=== TO DO ===
From the line that contains "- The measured" through the line that contains "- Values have", output every line of the listing below exactly and leave out all the rest.

──────── INFORMATION PROVIDED ────────

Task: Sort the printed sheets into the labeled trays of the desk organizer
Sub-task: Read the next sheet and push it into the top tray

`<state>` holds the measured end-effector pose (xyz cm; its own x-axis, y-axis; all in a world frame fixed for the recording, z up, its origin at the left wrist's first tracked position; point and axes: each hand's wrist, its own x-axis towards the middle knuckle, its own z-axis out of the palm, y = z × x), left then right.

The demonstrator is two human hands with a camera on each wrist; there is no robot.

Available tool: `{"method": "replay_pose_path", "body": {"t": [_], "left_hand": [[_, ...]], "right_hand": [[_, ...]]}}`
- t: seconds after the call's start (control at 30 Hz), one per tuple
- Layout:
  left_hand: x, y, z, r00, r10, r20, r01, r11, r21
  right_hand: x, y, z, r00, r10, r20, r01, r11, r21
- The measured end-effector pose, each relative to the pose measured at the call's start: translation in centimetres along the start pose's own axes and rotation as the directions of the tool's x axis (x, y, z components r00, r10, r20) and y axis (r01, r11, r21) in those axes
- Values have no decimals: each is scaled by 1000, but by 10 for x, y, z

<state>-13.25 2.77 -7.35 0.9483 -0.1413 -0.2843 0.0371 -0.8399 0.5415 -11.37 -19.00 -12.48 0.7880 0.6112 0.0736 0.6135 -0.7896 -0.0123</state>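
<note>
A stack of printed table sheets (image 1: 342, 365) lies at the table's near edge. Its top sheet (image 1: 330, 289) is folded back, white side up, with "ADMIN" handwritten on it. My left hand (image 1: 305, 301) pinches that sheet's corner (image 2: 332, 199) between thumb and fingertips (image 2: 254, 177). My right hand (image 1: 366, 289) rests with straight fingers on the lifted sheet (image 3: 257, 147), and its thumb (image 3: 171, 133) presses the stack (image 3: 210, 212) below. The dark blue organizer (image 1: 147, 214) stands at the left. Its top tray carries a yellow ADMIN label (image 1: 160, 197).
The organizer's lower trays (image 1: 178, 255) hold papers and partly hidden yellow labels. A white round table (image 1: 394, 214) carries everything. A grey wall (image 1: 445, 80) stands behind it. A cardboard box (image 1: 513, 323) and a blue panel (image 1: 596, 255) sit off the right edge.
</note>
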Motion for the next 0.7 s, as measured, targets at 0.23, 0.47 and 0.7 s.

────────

=== RESPONSE ===
- The measured end-effector pose, each relative to the pose measured at the call's start: translation in centimetres along the start pose's own axes and rotation as the directions of the tool's x axis (x, y, z components r00, r10, r20) and y axis (r01, r11, r21) in those axes
- Values have no decimals: each is scaled by 1000, but by 10 for x, y, z

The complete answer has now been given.